▶ _YOUR ASSIGNMENT_:
Write out the data word for word and drop any picture you find.

▶ _AVAILABLE DATA_:
▼
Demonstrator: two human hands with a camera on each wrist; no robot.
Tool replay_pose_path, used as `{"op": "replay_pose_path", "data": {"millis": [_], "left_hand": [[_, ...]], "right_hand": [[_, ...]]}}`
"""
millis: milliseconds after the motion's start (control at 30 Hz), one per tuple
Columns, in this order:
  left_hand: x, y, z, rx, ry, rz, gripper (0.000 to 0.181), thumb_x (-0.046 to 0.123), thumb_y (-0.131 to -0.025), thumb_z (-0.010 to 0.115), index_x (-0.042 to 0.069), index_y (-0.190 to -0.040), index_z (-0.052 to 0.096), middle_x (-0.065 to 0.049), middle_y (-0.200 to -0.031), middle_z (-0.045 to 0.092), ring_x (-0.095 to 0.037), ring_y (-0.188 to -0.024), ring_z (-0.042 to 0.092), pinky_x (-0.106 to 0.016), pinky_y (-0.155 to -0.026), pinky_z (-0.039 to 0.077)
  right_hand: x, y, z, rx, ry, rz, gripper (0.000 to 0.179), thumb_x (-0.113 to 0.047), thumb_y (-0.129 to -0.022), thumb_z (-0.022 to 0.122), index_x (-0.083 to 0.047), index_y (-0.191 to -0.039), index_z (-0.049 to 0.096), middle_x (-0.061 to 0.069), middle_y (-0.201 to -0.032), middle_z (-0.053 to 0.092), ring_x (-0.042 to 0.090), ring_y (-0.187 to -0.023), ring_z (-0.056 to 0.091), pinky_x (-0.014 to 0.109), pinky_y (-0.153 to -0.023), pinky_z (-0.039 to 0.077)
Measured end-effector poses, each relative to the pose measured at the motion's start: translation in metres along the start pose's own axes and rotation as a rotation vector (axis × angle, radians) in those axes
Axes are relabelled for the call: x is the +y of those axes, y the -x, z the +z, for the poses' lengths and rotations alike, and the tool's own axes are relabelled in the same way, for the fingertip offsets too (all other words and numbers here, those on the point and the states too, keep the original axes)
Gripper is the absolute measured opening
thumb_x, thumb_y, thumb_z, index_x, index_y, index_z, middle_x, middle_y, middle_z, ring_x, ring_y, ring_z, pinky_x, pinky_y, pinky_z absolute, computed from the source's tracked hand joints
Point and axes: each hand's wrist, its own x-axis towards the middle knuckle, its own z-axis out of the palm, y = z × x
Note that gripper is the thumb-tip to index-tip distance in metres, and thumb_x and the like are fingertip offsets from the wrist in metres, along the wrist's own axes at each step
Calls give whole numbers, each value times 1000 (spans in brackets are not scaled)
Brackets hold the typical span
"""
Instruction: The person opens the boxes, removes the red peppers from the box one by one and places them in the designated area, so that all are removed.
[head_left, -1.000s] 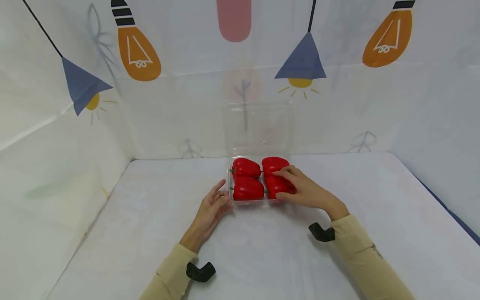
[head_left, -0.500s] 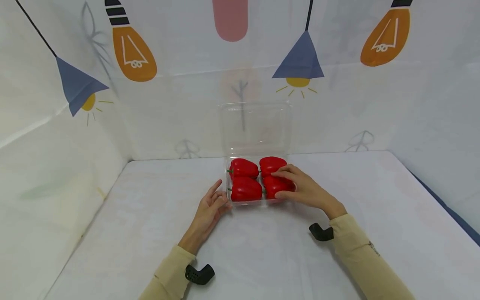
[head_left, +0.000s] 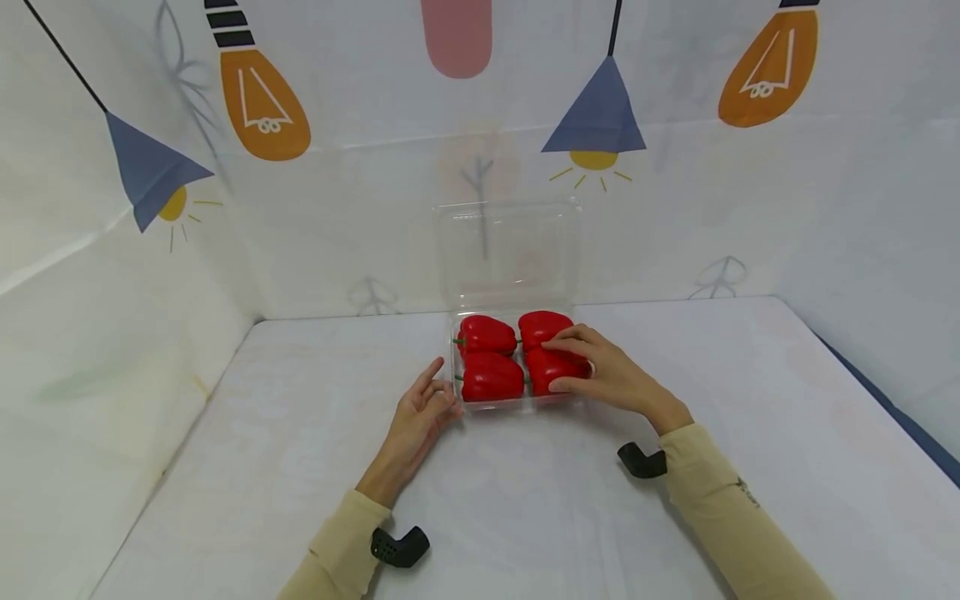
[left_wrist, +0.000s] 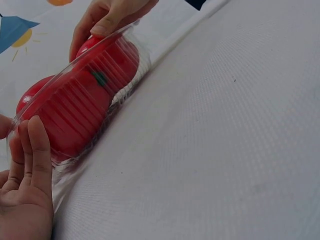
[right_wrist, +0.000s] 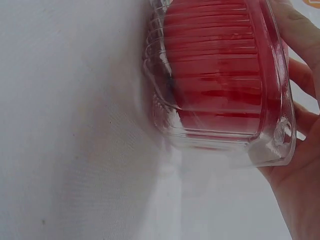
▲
▶ _TASK OUTPUT_:
Demonstrator: two human hands with a camera on each wrist; no robot.
Tool replay_pose_path, used as `{"op": "replay_pose_path", "data": {"millis": [_], "left_hand": [[_, ...]], "right_hand": [[_, ...]]}}`
"""
millis: milliseconds after the motion's start (control at 30 Hz), one per tuple
Columns, in this order:
  left_hand: x, y, z, rx, ry, rz, gripper (0.000 to 0.181), thumb_x (-0.046 to 0.123), thumb_y (-0.131 to -0.025), thumb_z (-0.010 to 0.115), index_x (-0.042 to 0.069), index_y (-0.190 to -0.040), index_z (-0.052 to 0.096), middle_x (-0.065 to 0.049), middle_y (-0.200 to -0.031), middle_z (-0.045 to 0.092), ring_x (-0.095 to 0.037), ring_y (-0.188 to -0.024), ring_z (-0.042 to 0.092), pinky_x (-0.106 to 0.016), pinky_y (-0.155 to -0.026), pinky_z (-0.039 to 0.077)
  right_hand: x, y, z, rx, ry, rz, gripper (0.000 to 0.179), thumb_x (-0.113 to 0.047), thumb_y (-0.129 to -0.022), thumb_z (-0.022 to 0.122), index_x (-0.083 to 0.047), index_y (-0.191 to -0.039), index_z (-0.049 to 0.096), middle_x (-0.061 to 0.069), middle_y (-0.201 to -0.032), middle_z (-0.053 to 0.092), ring_x (-0.042 to 0.090), ring_y (-0.187 to -0.023), ring_z (-0.056 to 0.091), pinky_x (-0.014 to 0.109), pinky_y (-0.153 to -0.023), pinky_z (-0.039 to 0.077)
Measured end-effector poses, each relative to the pose measured at the motion's start: translation in metres along the start pose's own axes and rotation as a rotation vector (axis × angle, radians) in those axes
Axes are relabelled for the call: x is the +y of those axes, y the -x, z the +z, for the poses' lengths and rotations alike, and the tool's own axes are relabelled in the same way, for the fingertip offsets too (all other words and numbers here, those on the point and the states too, keep the original axes)
Gripper is the absolute measured opening
thumb_x, thumb_y, thumb_z, index_x, index_y, index_z, middle_x, middle_y, middle_z, ring_x, ring_y, ring_z, pinky_x, pinky_y, pinky_z absolute, computed from the source's tracked hand joints
Point and axes: each hand's wrist, its own x-axis towards the middle knuckle, its own z-axis out of the palm, y = z × x
Note that gripper is the thumb-tip to index-tip distance in metres, and thumb_x and the like are fingertip offsets from the wrist in metres, along the wrist's own axes at each step
Calls give whole numbers, each value times 1000 (spans in brackets are not scaled)
Brackets hold the typical span
"""
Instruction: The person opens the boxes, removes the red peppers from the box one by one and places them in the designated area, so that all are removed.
[head_left, -1.000s] 
[head_left, -0.500s] 
[head_left, +0.000s] 
[left_wrist, +0.000s] 
[right_wrist, +0.000s] 

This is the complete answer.